Kılıçdaroğlu piyangosu, size de çıkabilir!

  • GİRİŞ20.11.2014 10:18
  • GÜNCELLEME21.11.2014 09:55

 Bu ülkeye huzuru ve barışı getireceğim. Dört yıl sonra vereceğim sözleri yerine getiremezsem, alırsın yetkiyi” deyince merak ettim. Halk sızlanmalarına dayanamayıp, hadi gözünü kararttı ve iktidarı ona verdi diyelim. Ne yapacak ki? Hangi ekonomik vizyonla? Hangi demokrasi açılımıyla?
Et Balık Kurumu yatırımıyla çözüm süreci hayal etmesi de cabası.
Sonra Medine dilencisi gibi halktan oy istemesinin ardındaki gerçek sebebi keşfettim. Memnuniyetsiz ama kendisine fena halde güvensiz olup, bu yüzden “Ulan bu gelirse bizi daha da batırır” diyenlerin oyunu, onların piyango iştahına dayalı olarak alma isteği.
Ya tutarsa?

Size de çıkabilir? Neden olmasın?
Bu aklı ona varlığını armağan ettiği Tüsiad’ci dostları, cemaatçi akıldâneleri ile Amerika’daki abileri, ablaları vermiş olmalı:
“Merak etme Kemalciğim, sen yeter ki iktidar ol, biz dört yıl boyunca Türkiye’yi karıştırmaya ara vereceğiz. Huzur gelecek”

DEMİREL VE HALKIN MENFİ OYLARI

Söyleşiyi 26 yıl evvel Erkekçe dergisi adına can dostum, rahmetli Fikri Ayyıldız yapmış. Tesadüfen elime geçti.
12 Eylül Cuntasının ağır ve kasvetli baskısının devam ettiği dönemde, siyasi yasağından yeni kurtulmuş ve 1991 genel seçimlerine hazırlanan Süleyman Demirel, açık bir dille halktan beklentilerini sıralıyordu:
“Türkiye çok ezik. Bir adam geliyor, milletin parlamentosunu çiğniyor. Parlamento kendisini koruyamıyor ki milleti korusun. Millet de ona sahip çıkmıyor. Bu nedenle Ankara kongresinde seçtiklerinize sahip çıkın dedim. Bana dediler ki bu müdahale ne zaman durur? Bunlar durmaz.
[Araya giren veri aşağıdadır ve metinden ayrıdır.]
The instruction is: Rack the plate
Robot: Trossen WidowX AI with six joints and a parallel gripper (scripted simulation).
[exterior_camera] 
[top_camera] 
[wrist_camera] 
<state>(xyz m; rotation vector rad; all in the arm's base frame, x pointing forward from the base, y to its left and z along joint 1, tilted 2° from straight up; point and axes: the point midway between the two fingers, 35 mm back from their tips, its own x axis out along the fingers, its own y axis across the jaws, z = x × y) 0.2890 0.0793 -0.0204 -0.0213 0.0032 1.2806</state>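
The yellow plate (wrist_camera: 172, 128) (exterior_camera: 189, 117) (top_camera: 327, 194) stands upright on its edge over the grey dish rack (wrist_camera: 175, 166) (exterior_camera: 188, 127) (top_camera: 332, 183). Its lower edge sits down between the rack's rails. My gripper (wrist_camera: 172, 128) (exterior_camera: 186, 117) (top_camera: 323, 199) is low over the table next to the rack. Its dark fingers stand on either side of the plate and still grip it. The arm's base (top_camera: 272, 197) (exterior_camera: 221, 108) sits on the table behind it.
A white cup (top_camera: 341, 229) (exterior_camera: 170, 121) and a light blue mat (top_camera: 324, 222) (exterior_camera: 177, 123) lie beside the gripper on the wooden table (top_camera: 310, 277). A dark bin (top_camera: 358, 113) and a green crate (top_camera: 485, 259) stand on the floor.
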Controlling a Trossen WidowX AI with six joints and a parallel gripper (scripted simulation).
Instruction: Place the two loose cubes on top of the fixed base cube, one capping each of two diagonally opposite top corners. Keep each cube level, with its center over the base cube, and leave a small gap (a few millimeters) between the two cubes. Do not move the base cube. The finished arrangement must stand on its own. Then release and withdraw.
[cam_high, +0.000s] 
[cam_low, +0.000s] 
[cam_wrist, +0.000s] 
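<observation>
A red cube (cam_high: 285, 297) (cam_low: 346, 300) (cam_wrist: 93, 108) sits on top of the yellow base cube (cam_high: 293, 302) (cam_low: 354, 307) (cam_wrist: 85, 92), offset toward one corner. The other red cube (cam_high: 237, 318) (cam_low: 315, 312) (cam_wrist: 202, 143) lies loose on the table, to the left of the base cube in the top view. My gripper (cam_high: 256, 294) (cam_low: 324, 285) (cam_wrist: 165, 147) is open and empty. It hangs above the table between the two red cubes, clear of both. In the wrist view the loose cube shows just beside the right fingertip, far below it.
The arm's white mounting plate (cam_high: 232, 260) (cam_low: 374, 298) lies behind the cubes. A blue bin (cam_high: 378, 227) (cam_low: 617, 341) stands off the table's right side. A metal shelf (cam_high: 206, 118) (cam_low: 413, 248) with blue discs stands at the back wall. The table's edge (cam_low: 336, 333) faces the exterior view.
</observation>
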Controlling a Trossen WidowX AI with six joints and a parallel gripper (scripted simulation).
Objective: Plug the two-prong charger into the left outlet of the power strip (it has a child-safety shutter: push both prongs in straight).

Ne zaman durur söyleyeyim mi siz? Seçtiklerinize sahip çıkarsanız durur. Bir haksızlığa karşı iyi ettin, varol diyeceğine ne hakkın var diyebileceksin. Sahip çıkmak, menfi oyla yapılır.”
Yani seçilmiş bir iktidara yönelik darbe girişimi ve operasyonlara inat, seçmenlerin oy kullanarak reaksiyon göstermesi.
Demirel’in sözlerini okuyunca, görüyoruz ki halk, geçmişten bugüne seçtiklerine sahip çıkma konusunda epey mesafe katetmiş.
27 Nisan Muhtırası ardından 22 Temmuz 2007 seçimleri, 30 Mart yerel seçimleri ve 10 Ağustos Cumhurbaşkanlığı seçimlerinde yaşanan da bu.
Sırada 2015 seçimleri var.
Artık iyi biliniyor ki iç ve dış operasyonel güçler CHP ve HDP gibi partnerlere sahip oldukça ülkeyi karıştırmaktan vazgeçmeyecek.

“BEN BİR ÇEŞMEYİM, AÇAN AKITIR”

Kemal bey başarı istiyorsa demokrasi, seçilmişlere saygı ve darbe kavramlarıyla yeniden tanışmalı. Kendisine cazip bir öneri: Baba’yı vakitlice ziyaret etsin. Demirel, o dönemdeki “demokrat” ve “darbe karşıtı” duruşunun ona nasıl seçim kazandırdığını anlatır belki.
Demirel zaten hep der “Ben bir çeşmeyim, açan akıtır” diye. Dinlesin bol bol.
Eğer doğru yol alırsa oy dilenciliği yapmasına gerek kalmaz. Halk, onun ekonomik vizyonsuzluğunu bile az buçuk tolere edebilir.